TASK TO COMPLETE
Exactly the lines from the one that holds "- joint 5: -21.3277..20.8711" to the end of the data below: retype these and nothing else.
━━━ DATA BLOCK ━━━
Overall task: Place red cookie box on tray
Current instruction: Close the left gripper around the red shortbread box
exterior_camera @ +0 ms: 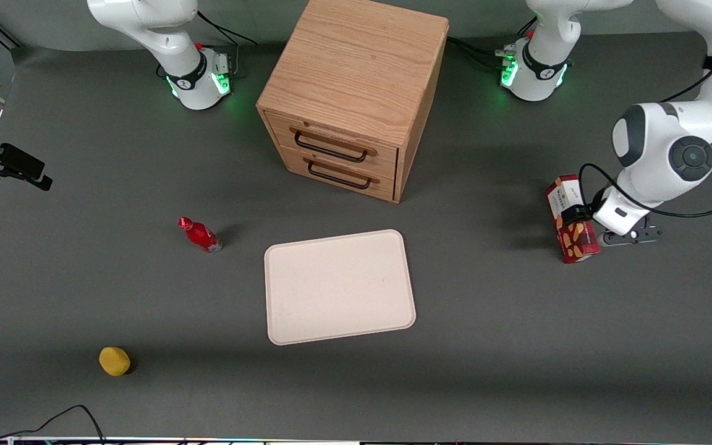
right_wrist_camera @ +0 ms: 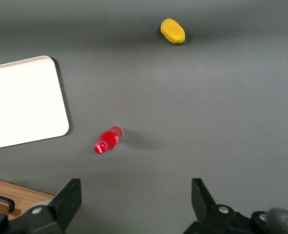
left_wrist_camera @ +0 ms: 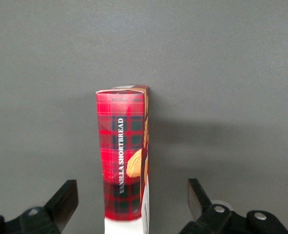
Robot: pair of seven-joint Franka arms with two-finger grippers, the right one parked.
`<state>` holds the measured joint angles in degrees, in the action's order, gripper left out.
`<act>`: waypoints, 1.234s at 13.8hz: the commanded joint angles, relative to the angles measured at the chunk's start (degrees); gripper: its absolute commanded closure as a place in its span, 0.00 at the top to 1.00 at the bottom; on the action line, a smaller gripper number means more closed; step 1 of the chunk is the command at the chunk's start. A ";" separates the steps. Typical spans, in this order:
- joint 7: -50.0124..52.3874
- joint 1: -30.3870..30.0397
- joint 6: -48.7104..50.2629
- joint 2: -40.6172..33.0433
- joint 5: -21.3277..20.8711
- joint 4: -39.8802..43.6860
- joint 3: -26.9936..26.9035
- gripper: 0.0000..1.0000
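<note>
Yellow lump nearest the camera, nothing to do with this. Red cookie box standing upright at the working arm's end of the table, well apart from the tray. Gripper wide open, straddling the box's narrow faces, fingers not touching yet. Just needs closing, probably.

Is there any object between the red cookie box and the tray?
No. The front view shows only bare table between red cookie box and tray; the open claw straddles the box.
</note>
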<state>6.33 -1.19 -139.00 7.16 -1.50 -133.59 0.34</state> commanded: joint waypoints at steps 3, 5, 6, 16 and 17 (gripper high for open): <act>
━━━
ANSWER SPACE
- joint 5: -21.3277..20.8711
- joint 4: -39.8802..43.6860
- joint 3: -26.9936..26.9035
- gripper: 0.0000..1.0000
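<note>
Yellow lump nearest the camera, nothing to do with this. Red cookie box standing upright at the working arm's end of the table, well apart from the tray. Gripper wide open, straddling the box's narrow faces, fingers not touching yet. Just needs closing, probably.

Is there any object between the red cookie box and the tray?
No. The front view shows only bare table between red cookie box and tray; the open claw straddles the box.
</note>
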<state>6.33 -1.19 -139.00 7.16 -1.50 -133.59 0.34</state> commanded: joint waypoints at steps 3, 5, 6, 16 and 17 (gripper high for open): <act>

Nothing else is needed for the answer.